# WHAT TO WORK ON:
Retype exactly what appears below from the line containing "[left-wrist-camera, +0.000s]" down to the line containing "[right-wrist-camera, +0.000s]", keeping both end lines. Do not include pictures.

# EXTRACTED DATA:
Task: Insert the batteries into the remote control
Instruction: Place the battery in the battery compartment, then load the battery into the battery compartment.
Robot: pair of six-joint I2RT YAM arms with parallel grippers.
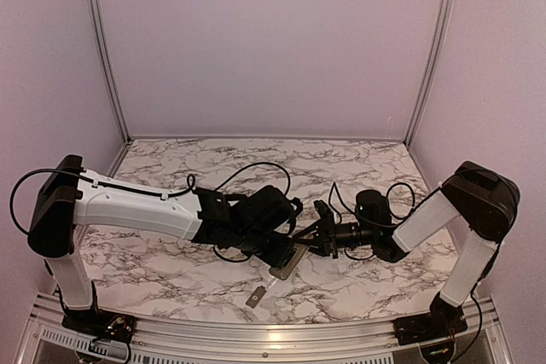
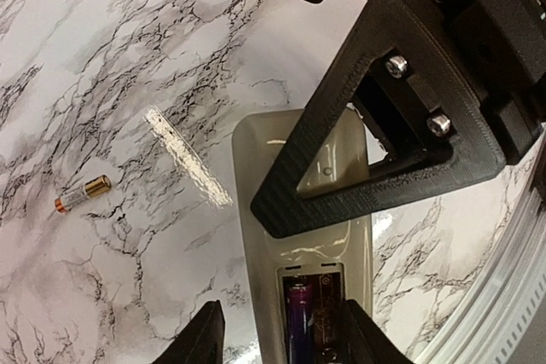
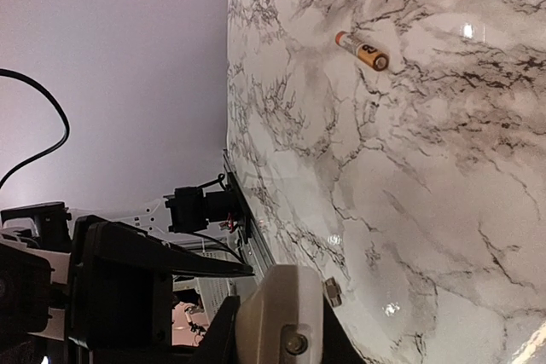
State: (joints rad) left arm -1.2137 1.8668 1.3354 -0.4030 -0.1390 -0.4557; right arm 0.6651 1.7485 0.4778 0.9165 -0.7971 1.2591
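Note:
The remote control (image 2: 256,176) lies back-up near the table's front edge, grey-tan, with its battery recess uncovered. One purple battery (image 2: 300,317) sits in the recess's left slot; the right slot shows bare contacts. My left gripper (image 2: 281,311) is open, its fingers (image 2: 203,338) straddling the recess end without pinching it. My right gripper (image 3: 277,330) is shut on the remote's (image 3: 281,304) other end, and its black finger (image 2: 375,151) crosses the remote's back. A second battery (image 2: 83,194), gold and dark, lies loose on the marble, also visible as the battery (image 3: 362,50) in the right wrist view.
A small flat grey cover plate (image 1: 256,297) lies on the marble just in front of the remote (image 1: 290,263). Both arms meet at the table's middle front. The metal front rail (image 1: 256,330) runs close below them.

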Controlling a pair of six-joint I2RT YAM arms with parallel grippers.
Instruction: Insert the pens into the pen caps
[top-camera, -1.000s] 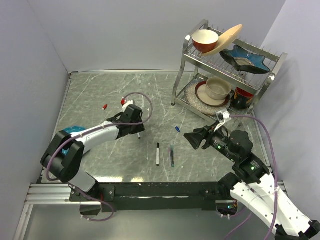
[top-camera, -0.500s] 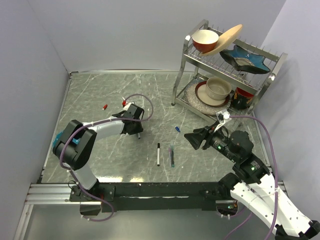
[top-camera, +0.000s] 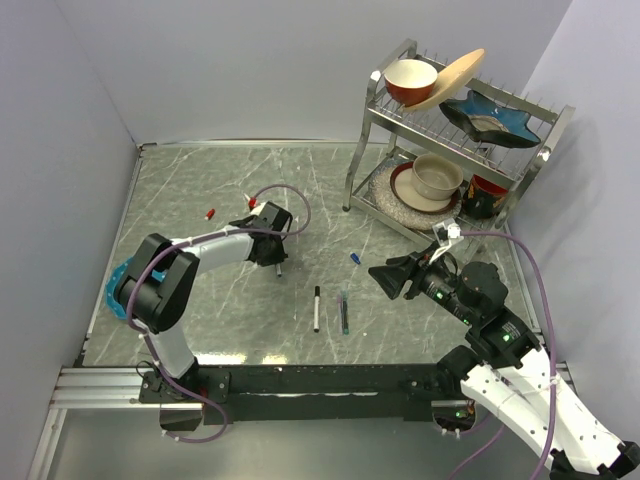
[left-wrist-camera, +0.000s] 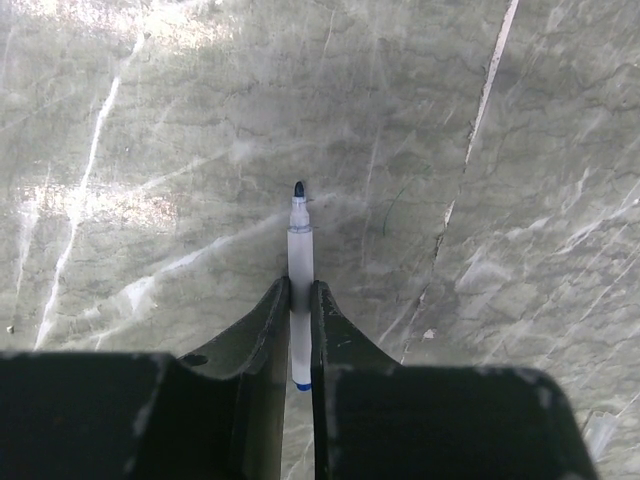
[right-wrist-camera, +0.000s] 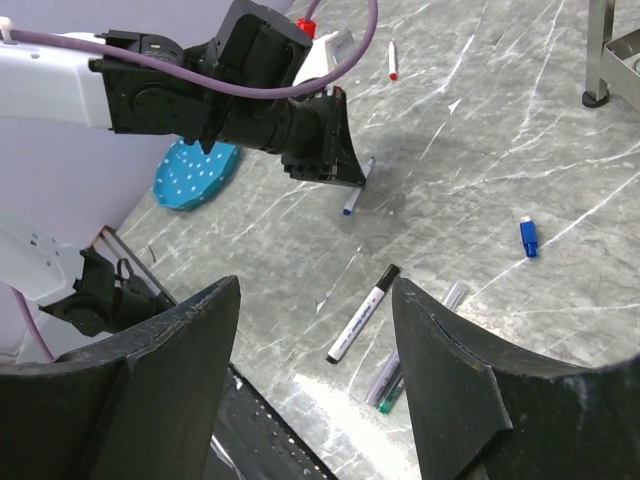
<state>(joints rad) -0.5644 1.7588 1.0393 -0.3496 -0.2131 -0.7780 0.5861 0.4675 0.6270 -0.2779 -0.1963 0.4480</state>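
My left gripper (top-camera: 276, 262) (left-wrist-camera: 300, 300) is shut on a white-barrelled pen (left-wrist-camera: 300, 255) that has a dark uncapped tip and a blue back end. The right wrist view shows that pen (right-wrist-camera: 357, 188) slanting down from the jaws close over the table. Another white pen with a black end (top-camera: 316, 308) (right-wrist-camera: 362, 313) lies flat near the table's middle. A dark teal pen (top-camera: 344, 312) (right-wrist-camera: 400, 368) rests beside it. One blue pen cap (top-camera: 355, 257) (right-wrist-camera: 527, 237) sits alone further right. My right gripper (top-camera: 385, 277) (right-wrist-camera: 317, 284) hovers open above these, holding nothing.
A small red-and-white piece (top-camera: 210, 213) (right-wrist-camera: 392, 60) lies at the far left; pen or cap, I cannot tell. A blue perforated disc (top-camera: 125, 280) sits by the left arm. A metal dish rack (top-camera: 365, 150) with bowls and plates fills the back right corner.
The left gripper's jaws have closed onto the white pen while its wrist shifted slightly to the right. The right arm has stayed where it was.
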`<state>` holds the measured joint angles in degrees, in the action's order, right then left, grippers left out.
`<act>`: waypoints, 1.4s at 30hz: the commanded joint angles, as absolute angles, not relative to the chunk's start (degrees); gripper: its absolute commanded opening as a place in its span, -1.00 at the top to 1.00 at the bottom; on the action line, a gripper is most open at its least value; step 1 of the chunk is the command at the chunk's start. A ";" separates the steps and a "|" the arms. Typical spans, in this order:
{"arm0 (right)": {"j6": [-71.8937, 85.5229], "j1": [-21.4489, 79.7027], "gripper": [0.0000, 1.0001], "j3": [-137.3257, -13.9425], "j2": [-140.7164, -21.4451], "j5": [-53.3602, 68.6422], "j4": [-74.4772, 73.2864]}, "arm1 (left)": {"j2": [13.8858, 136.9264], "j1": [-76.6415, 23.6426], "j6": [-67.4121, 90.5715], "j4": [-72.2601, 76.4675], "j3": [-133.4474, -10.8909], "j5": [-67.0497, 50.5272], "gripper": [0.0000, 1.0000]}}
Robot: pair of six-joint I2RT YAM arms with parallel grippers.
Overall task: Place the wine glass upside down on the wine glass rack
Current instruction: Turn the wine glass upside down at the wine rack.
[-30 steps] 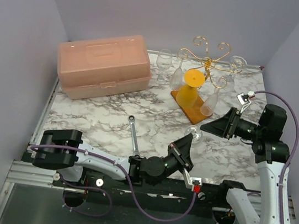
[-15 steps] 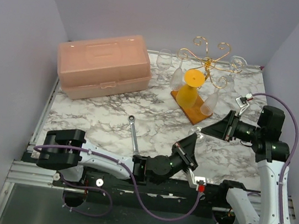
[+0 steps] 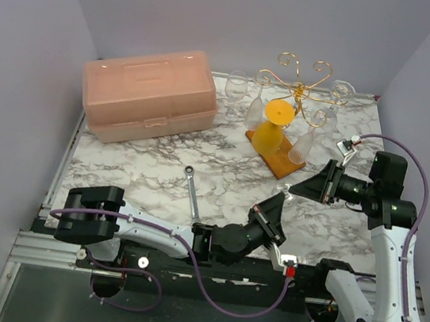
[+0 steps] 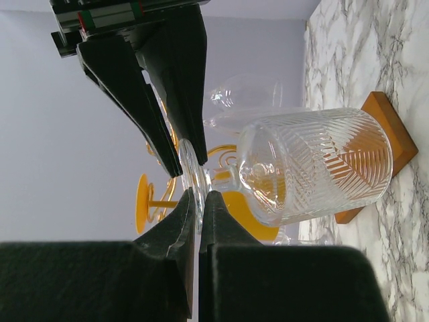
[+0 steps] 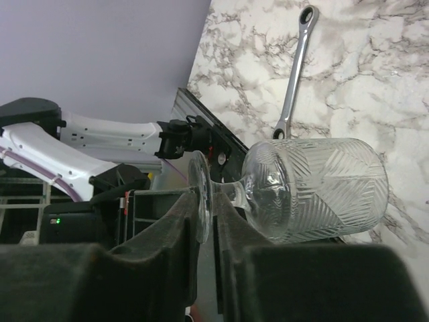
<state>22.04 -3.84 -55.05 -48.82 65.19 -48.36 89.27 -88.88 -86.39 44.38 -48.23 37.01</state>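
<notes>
**A:** How are the arms set?

**B:** The left arm (image 3: 156,237) lies low along the near edge and stretches to the right. The left end effector (image 4: 198,198) is pinched on the foot of the wine glass (image 3: 283,191). The right arm (image 3: 396,242) stands tall and bends back leftward. The right end effector (image 5: 204,201) is clamped on that same foot from the opposite side.

**A:** And the glass itself?

**B:** It is on its side in the air over the near right of the counter (image 3: 142,167), in front of the wine glass rack (image 3: 285,167) and apart from it.

**A:** What differs from a second ago?

**B:** The left arm has reached slightly further right, and the glass has gone with it. The right arm has shifted a little. The rack, box and wrench lie as before.

**A:** What's the count?

**B:** There are two arms, one rack, one pink box (image 3: 148,94) and one wrench (image 3: 193,192). One yellow glass (image 3: 270,133) is upside down at the rack. I make out four clear glasses (image 3: 236,85) around the rack besides the held one. Whether there are more I cannot tell.
</notes>
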 commanded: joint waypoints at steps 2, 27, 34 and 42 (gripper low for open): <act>21.57 -3.91 0.74 -56.17 -48.85 65.40 -50.72 | 89.58 -88.70 -87.65 47.16 -51.06 35.14 1.00; 22.10 -11.24 0.99 -55.51 -47.20 57.16 -52.07 | 78.75 -93.98 -76.83 61.29 -41.80 43.73 -0.93; 18.69 -13.09 0.99 -58.45 -48.76 49.49 -55.46 | 58.63 -90.97 -40.66 20.61 -44.46 41.27 -0.97; 15.66 -16.88 0.99 -61.95 -52.17 47.35 -58.20 | 40.46 -77.80 -21.75 -3.94 -45.11 31.70 -0.97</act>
<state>18.15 -15.09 -58.37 -51.40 48.93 -56.40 47.05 -83.94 -36.12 14.46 -44.42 37.87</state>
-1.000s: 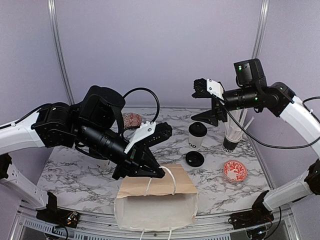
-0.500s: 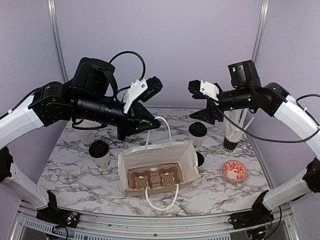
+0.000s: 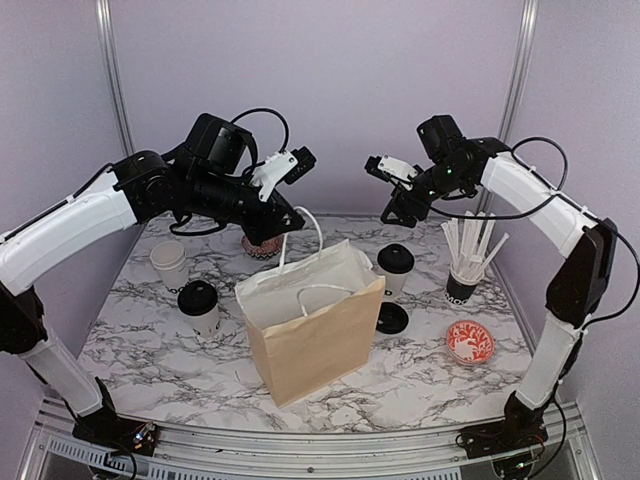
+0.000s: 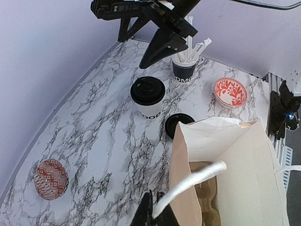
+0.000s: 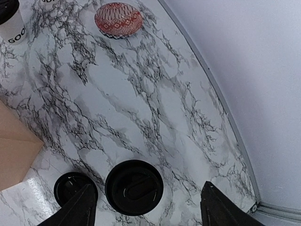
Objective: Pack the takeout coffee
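Note:
One lidded white takeout coffee cup (image 3: 396,266) stands right of the upright brown paper bag (image 3: 312,325); another (image 3: 199,305) stands left of it. My left gripper (image 3: 284,226) is shut on the bag's white handle (image 4: 190,184), just above the bag's back rim. In the left wrist view, the gripper (image 4: 154,201) pinches the handle, and a cardboard cup carrier (image 4: 207,207) shows inside the bag (image 4: 235,160). My right gripper (image 3: 402,203) is open and empty, above the right cup. In the right wrist view, it (image 5: 146,184) straddles that cup's black lid (image 5: 134,187) from well above.
A loose black lid (image 3: 390,318) lies beside the bag. An unlidded white cup (image 3: 168,264) stands at the left. A dark cup of white sticks (image 3: 464,262) and a red-patterned bowl (image 3: 470,342) are at the right. Another red bowl (image 3: 260,240) sits behind the bag.
The bag went from lying on its side to standing upright, pulled up by its handle in my left gripper. My right gripper drew back and tilted down over the right cup.

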Controlling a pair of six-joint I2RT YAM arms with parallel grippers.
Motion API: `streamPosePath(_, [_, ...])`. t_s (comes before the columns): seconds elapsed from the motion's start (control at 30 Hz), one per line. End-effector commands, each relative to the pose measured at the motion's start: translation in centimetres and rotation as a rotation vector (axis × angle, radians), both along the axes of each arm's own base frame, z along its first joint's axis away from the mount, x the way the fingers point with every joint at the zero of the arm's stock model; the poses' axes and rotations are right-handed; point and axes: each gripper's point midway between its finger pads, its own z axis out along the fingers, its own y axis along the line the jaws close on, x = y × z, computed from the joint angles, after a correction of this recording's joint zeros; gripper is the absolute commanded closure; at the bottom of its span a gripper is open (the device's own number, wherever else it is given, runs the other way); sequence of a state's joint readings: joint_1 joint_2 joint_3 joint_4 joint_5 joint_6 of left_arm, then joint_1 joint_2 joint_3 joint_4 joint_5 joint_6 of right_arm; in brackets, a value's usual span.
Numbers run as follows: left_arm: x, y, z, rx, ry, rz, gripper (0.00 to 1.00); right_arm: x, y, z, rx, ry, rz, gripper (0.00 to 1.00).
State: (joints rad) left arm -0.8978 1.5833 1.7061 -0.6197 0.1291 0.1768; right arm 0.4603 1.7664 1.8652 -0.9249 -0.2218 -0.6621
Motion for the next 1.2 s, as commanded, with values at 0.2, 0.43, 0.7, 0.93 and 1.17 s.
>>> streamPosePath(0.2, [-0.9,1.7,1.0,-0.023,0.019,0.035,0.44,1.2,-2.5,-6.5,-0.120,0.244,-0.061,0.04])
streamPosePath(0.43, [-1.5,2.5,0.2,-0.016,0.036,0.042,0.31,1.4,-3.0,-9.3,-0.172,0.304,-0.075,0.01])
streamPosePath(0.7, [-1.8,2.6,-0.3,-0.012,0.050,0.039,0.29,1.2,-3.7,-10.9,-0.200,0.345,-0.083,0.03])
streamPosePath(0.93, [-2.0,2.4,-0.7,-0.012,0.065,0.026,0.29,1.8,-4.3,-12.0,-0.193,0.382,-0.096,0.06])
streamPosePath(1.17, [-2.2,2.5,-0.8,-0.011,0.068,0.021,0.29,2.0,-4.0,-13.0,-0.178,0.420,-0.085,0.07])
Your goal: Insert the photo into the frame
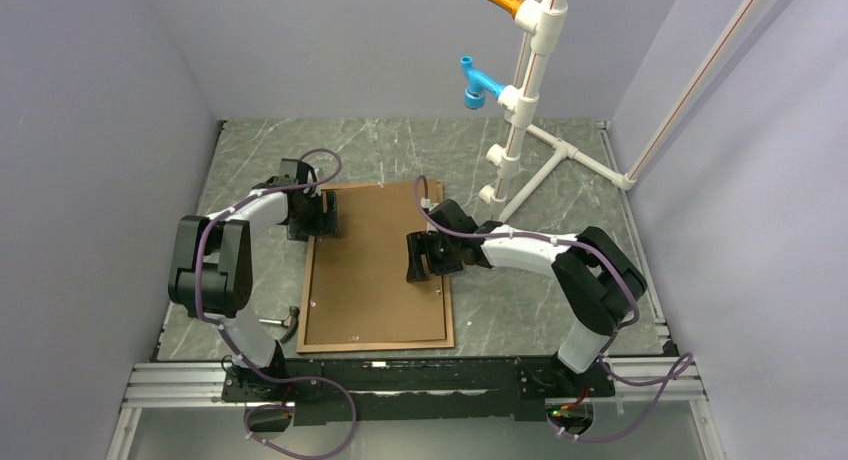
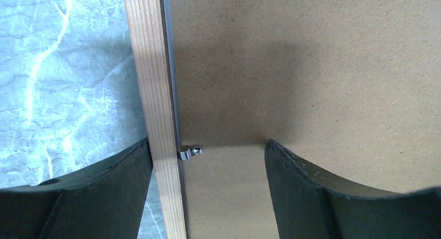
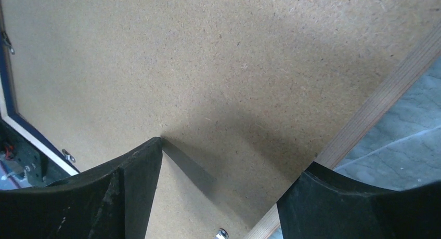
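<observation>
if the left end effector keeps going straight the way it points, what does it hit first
Probably the frame rail and the brown backing board beside it: the open left end effector points down astride that edge, by a metal clip. The gap left is unclear.

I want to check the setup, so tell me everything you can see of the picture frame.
The frame is a large rectangle of thin, light wood rails with a dark navy inner edge. It lies flat on the table, back up, with a brown backing board seated inside it. Small metal tabs on the rails turn over the board. The left gripper straddles its left rail near the far corner with jaws open; the right gripper, also open, straddles the right rail.
</observation>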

# EXERCISE OUTPUT:
[left-wrist-camera, +0.000s] 
[right-wrist-camera, +0.000s] 

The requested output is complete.